The foundation, which is scheduled to begin operations early next year, received a $5-million kick-off grant from the John S. and James L. Knight Foundation.

Mr. Berners-Lee said the goals of the World Wide Web Foundation, as the new organization is called, are broader than another group he now leads at the Massachusetts Institute of Technology, called the World Wide Web Consortium. That body, started in 1994, focuses on setting technical standards for new Web features.

The new group hopes to work with standards groups, companies, and nonprofit organizations to see that Internet technologies are addressing societal needs, said Mr. Berners-Lee, at a press conference on Sunday.


“It’s looking at the social impact, the global responsibility as well as doing the science,” Mr. Berners-Lee said. “We’ll work to produce a technology that is good for humanity, which will be good for democracy, which will be good for science.”
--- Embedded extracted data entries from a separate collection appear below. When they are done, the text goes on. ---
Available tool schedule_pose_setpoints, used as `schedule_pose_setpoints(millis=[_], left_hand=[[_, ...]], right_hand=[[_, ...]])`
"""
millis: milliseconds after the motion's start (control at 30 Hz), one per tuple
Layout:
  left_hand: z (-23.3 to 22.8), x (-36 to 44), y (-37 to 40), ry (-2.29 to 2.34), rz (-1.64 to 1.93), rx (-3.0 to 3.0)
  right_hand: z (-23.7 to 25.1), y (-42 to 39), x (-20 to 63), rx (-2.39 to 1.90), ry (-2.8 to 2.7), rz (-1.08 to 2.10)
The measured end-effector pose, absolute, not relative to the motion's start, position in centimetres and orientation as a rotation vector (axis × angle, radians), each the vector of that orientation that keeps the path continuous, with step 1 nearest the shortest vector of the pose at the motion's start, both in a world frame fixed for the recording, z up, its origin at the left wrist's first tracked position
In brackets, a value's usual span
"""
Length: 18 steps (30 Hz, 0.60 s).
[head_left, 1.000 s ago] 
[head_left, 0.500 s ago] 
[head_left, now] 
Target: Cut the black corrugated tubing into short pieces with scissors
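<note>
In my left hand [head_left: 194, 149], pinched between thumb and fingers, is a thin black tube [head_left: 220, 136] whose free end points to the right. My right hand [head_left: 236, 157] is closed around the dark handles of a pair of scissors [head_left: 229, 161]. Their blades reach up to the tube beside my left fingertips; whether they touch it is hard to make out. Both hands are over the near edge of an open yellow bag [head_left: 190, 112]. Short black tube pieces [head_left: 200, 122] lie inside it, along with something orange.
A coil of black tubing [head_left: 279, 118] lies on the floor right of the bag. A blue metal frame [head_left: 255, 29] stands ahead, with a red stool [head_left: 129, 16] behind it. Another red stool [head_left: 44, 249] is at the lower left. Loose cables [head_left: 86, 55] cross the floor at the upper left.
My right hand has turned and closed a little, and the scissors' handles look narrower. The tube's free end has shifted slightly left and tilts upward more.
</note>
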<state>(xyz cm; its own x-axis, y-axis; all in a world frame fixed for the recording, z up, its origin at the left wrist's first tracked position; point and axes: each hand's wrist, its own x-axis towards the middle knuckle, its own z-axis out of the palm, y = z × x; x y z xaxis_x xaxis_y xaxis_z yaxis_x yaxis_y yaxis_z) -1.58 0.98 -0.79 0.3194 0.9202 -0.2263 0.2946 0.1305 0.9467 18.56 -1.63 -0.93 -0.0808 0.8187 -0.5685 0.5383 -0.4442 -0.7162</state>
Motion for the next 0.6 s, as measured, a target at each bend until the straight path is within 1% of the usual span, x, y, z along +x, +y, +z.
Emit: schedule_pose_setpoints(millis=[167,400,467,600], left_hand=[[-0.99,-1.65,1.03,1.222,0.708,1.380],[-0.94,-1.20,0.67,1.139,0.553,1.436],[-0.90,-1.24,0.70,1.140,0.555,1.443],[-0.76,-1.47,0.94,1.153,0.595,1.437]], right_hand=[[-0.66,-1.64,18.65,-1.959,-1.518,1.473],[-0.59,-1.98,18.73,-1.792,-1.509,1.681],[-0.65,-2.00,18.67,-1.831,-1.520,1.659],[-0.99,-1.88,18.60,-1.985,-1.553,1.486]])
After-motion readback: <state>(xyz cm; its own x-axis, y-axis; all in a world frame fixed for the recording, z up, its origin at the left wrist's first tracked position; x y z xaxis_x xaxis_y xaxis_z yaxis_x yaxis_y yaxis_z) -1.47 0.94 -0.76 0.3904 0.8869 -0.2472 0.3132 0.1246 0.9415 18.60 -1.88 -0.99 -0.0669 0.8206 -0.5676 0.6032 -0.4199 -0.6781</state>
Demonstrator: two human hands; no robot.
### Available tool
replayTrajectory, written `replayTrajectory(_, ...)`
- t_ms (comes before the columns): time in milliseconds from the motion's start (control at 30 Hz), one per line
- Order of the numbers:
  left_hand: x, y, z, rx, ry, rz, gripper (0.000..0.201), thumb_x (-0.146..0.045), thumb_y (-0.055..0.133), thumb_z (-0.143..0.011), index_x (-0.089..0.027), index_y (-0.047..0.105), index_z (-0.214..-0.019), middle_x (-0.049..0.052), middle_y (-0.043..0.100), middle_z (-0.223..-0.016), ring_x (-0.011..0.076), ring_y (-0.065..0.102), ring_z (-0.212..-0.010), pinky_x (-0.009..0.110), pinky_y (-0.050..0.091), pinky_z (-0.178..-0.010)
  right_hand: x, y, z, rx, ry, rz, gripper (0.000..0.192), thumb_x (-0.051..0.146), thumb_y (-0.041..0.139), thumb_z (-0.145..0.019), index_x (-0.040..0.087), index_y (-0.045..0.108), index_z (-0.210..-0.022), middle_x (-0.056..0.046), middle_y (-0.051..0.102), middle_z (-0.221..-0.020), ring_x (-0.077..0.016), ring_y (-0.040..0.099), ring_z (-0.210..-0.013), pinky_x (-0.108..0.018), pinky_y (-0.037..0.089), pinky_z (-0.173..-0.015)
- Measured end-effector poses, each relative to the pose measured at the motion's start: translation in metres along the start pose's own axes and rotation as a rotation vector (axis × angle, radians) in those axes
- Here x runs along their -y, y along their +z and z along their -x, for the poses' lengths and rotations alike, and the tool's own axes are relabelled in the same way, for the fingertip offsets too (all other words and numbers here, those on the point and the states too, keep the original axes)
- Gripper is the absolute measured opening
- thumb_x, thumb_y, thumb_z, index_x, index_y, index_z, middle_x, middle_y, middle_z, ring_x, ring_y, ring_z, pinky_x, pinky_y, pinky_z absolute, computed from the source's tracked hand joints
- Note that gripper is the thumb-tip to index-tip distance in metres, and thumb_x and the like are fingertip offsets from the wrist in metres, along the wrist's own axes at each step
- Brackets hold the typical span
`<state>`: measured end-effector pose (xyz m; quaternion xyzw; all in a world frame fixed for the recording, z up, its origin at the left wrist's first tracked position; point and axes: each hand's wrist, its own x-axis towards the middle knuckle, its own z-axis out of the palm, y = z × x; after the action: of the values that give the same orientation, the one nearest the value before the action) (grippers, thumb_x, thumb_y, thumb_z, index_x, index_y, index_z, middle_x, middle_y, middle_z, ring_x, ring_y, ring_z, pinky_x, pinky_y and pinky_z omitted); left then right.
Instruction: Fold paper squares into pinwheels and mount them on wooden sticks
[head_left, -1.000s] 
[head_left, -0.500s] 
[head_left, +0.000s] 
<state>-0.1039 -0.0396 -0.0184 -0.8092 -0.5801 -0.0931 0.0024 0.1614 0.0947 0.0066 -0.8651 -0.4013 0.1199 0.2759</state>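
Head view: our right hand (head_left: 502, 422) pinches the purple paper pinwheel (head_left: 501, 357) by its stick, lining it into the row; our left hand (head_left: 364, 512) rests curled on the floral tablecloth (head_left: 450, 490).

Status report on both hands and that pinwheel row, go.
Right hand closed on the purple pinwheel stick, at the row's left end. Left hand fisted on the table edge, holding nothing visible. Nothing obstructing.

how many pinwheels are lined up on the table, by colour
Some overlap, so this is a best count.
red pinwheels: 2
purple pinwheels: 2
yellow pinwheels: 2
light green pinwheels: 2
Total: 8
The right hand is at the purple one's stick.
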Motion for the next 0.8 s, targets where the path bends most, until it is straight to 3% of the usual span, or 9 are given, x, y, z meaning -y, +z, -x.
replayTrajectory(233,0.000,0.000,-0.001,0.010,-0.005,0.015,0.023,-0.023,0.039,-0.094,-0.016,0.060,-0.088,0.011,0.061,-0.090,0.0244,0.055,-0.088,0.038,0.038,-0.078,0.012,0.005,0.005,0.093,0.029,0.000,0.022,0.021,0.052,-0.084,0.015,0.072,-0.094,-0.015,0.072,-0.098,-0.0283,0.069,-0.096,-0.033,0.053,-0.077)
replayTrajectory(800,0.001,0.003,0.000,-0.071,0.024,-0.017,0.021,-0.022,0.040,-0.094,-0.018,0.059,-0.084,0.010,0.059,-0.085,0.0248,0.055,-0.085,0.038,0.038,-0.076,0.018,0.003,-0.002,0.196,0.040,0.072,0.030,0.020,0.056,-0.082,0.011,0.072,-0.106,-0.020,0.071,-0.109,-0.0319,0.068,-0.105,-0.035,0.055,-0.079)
He said it is too soon to name concrete project the new foundation might tackle, but he listed assisting medical research of AIDS as a potential area of focus. “Involves different scientists who have different specialties, who at the moment have huge amounts of genetic data,” he said. “So one of the areas which is exciting now is looking at getting all that data integrated so that one scientist could manage to see across all of this and make a huge step — and make a new drug much more proficiently and much more rapidly.”

The idea for the Web began as a memo that Mr. Berners-Lee wrote while working at a scientist for the European Organization for Nuclear Research, known as CERN. He hoped the electronic data system could help scientists manage the large amounts of information they juggled on a daily basis.

“There are about the same number of Web pages as there are neurons in your brain. The bad news is that the number of Web pages is increasing,” he quipped.

The foundation hopes to raise $50-million to $100-million through a mix of large donors and individual contributions, according the group’s Web site.

Mr. Young is a senior writer at The Chronicle of Higher Education.